---------- EXTRACTED ENTRIES

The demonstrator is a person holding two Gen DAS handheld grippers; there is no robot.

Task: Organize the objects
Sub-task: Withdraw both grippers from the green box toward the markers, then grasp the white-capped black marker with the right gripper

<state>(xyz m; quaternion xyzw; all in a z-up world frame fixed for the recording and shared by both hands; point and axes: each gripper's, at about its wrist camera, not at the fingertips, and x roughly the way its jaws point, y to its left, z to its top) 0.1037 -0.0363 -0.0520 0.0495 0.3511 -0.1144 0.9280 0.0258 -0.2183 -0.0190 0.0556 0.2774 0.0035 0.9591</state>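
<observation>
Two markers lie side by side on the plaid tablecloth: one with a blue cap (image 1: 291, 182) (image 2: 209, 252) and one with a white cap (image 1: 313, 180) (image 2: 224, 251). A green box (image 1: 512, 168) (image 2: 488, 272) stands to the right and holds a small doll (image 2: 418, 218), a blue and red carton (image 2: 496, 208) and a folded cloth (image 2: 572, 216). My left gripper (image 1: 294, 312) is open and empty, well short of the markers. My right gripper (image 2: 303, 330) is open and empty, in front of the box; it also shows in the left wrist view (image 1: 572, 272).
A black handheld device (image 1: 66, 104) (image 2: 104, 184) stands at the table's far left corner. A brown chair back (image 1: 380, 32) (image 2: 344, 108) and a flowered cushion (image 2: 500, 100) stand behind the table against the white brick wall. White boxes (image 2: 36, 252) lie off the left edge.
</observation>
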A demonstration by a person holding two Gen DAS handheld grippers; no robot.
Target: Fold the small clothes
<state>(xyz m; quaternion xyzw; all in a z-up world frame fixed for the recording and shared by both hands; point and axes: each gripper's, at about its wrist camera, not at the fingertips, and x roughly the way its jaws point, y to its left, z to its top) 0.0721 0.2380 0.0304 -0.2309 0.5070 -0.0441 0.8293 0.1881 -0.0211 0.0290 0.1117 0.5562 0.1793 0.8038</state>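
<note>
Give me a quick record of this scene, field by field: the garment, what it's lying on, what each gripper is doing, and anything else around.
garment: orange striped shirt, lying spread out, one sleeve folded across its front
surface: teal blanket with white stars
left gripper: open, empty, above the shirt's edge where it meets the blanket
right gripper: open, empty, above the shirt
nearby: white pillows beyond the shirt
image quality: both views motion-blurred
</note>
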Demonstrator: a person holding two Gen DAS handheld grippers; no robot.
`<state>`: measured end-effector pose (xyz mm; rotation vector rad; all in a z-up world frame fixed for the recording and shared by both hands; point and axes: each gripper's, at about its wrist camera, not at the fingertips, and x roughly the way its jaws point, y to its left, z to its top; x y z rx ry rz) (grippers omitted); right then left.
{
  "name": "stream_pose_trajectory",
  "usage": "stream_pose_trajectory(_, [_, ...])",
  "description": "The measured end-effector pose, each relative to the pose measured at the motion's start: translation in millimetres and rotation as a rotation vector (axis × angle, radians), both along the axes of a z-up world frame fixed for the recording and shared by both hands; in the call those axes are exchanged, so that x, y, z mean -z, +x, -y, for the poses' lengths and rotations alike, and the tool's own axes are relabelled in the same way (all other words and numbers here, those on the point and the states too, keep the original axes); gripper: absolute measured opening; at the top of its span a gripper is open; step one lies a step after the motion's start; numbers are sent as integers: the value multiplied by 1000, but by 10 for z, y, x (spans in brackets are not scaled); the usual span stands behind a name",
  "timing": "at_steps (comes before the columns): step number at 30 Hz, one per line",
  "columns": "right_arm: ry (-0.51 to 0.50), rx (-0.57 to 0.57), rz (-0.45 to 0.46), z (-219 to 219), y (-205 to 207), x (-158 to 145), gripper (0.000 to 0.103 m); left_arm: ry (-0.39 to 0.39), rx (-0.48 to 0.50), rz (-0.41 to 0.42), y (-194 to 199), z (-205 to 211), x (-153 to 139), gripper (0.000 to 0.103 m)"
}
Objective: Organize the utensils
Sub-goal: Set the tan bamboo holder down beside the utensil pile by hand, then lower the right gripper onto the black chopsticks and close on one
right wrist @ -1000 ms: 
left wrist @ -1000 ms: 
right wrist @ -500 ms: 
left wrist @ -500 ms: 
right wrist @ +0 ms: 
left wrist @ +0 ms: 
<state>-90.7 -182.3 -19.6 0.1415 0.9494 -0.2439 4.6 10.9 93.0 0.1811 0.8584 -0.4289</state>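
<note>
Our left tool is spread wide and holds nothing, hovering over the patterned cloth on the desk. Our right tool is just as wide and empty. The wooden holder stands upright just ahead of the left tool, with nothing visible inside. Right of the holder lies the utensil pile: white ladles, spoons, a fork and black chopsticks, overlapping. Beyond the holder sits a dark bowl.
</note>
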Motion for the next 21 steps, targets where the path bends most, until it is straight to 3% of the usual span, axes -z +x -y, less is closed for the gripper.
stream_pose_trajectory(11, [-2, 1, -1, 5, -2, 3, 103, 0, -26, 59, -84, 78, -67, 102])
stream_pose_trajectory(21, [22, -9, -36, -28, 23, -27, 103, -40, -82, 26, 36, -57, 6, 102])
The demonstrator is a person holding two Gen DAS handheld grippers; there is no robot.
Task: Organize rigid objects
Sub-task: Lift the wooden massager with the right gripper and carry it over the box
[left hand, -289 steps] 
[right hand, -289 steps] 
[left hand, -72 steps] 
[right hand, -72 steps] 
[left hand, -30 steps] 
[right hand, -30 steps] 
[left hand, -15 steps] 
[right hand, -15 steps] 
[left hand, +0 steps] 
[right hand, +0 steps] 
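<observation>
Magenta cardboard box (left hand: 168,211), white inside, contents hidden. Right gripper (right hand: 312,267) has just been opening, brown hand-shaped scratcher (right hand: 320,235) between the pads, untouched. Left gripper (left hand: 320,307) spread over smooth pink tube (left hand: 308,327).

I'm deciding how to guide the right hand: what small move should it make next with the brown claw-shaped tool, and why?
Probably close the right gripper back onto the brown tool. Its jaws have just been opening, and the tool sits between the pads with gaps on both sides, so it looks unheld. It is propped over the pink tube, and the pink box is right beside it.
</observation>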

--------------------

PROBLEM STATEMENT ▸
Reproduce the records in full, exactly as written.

RESPONSE TO THE EXERCISE ▸
The demonstrator is a person holding two Gen DAS handheld grippers; there is no robot.

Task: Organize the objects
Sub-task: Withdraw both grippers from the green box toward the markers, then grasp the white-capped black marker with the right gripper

<state>(xyz m; quaternion xyzw; all in a z-up world frame fixed for the recording and shared by both hands; point and axes: each gripper's, at about its wrist camera, not at the fingertips, and x roughly the way its jaws point, y to its left, z to its top) 0.1037 -0.0363 -0.0520 0.0495 0.3511 -0.1144 0.9280 0.0258 -0.2183 -0.0190 0.0556 0.2774 0.0035 0.9591</state>
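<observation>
Two markers lie side by side on the plaid tablecloth: one with a blue cap (image 1: 291, 182) (image 2: 209, 252) and one with a white cap (image 1: 313, 180) (image 2: 224, 251). A green box (image 1: 512, 168) (image 2: 488, 272) stands to the right and holds a small doll (image 2: 418, 218), a blue and red carton (image 2: 496, 208) and a folded cloth (image 2: 572, 216). My left gripper (image 1: 294, 312) is open and empty, well short of the markers. My right gripper (image 2: 303, 330) is open and empty, in front of the box; it also shows in the left wrist view (image 1: 572, 272).
A black handheld device (image 1: 66, 104) (image 2: 104, 184) stands at the table's far left corner. A brown chair back (image 1: 380, 32) (image 2: 344, 108) and a flowered cushion (image 2: 500, 100) stand behind the table against the white brick wall. White boxes (image 2: 36, 252) lie off the left edge.
</observation>
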A demonstration by a person holding two Gen DAS handheld grippers; no robot.
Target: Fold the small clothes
<state>(xyz m; quaternion xyzw; all in a z-up world frame fixed for the recording and shared by both hands; point and axes: each gripper's, at about its wrist camera, not at the fingertips, and x roughly the way its jaws point, y to its left, z to its top) 0.0721 0.2380 0.0304 -0.2309 0.5070 -0.0441 0.8293 0.1881 -0.0211 0.0290 0.1117 0.5562 0.1793 0.8038</state>
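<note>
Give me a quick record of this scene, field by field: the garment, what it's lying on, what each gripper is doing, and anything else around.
garment: orange striped shirt, lying spread out, one sleeve folded across its front
surface: teal blanket with white stars
left gripper: open, empty, above the shirt's edge where it meets the blanket
right gripper: open, empty, above the shirt
nearby: white pillows beyond the shirt
image quality: both views motion-blurred
</note>
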Demonstrator: a person holding two Gen DAS handheld grippers; no robot.
`<state>`: measured end-effector pose (xyz mm; rotation vector rad; all in a z-up world frame fixed for the recording and shared by both hands; point and axes: each gripper's, at about its wrist camera, not at the fingertips, and x roughly the way its jaws point, y to its left, z to its top; x y z rx ry rz) (grippers omitted); right then left.
{
  "name": "stream_pose_trajectory",
  "usage": "stream_pose_trajectory(_, [_, ...])",
  "description": "The measured end-effector pose, each relative to the pose measured at the motion's start: translation in millimetres and rotation as a rotation vector (axis × angle, radians), both along the axes of a z-up world frame fixed for the recording and shared by both hands; in the call those axes are exchanged, so that x, y, z mean -z, +x, -y, for the poses' lengths and rotations alike, and the tool's own axes are relabelled in the same way (all other words and numbers here, those on the point and the states too, keep the original axes); gripper: absolute measured opening; at the top of its span a gripper is open; step one lies a step after the motion's start; numbers are sent as integers: the value multiplied by 1000, but by 10 for z, y, x (spans in brackets are not scaled); the usual span stands behind a name",
  "timing": "at_steps (comes before the columns): step number at 30 Hz, one per line",
  "columns": "right_arm: ry (-0.51 to 0.50), rx (-0.57 to 0.57), rz (-0.45 to 0.46), z (-219 to 219), y (-205 to 207), x (-158 to 145), gripper (0.000 to 0.103 m); left_arm: ry (-0.39 to 0.39), rx (-0.48 to 0.50), rz (-0.41 to 0.42), y (-194 to 199), z (-205 to 211), x (-153 to 139), gripper (0.000 to 0.103 m)"
}
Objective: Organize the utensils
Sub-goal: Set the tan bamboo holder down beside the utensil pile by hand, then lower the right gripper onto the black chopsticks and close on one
right wrist @ -1000 ms: 
left wrist @ -1000 ms: 
right wrist @ -500 ms: 
left wrist @ -500 ms: 
right wrist @ +0 ms: 
left wrist @ +0 ms: 
<state>-90.7 -182.3 -19.6 0.1415 0.9494 -0.2439 4.6 10.9 93.0 0.1811 0.8584 -0.4289</state>
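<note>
Our left tool is spread wide and holds nothing, hovering over the patterned cloth on the desk. Our right tool is just as wide and empty. The wooden holder stands upright just ahead of the left tool, with nothing visible inside. Right of the holder lies the utensil pile: white ladles, spoons, a fork and black chopsticks, overlapping. Beyond the holder sits a dark bowl.
</note>
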Motion for the next 21 steps, targets where the path bends most, until it is straight to 3% of the usual span, axes -z +x -y, less is closed for the gripper.
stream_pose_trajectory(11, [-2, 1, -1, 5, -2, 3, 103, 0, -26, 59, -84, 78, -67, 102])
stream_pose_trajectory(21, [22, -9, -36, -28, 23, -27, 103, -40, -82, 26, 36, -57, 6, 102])
The demonstrator is a person holding two Gen DAS handheld grippers; there is no robot.
Task: Organize rigid objects
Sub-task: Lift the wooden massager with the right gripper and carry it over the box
[left hand, -289 steps] 
[right hand, -289 steps] 
[left hand, -72 steps] 
[right hand, -72 steps] 
[left hand, -30 steps] 
[right hand, -30 steps] 
[left hand, -15 steps] 
[right hand, -15 steps] 
[left hand, +0 steps] 
[right hand, +0 steps] 
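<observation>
Magenta cardboard box (left hand: 168,211), white inside, contents hidden. Right gripper (right hand: 312,267) has just been opening, brown hand-shaped scratcher (right hand: 320,235) between the pads, untouched. Left gripper (left hand: 320,307) spread over smooth pink tube (left hand: 308,327).

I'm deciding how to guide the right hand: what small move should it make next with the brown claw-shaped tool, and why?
Probably close the right gripper back onto the brown tool. Its jaws have just been opening, and the tool sits between the pads with gaps on both sides, so it looks unheld. It is propped over the pink tube, and the pink box is right beside it.
</observation>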

No more work is left in this exercise.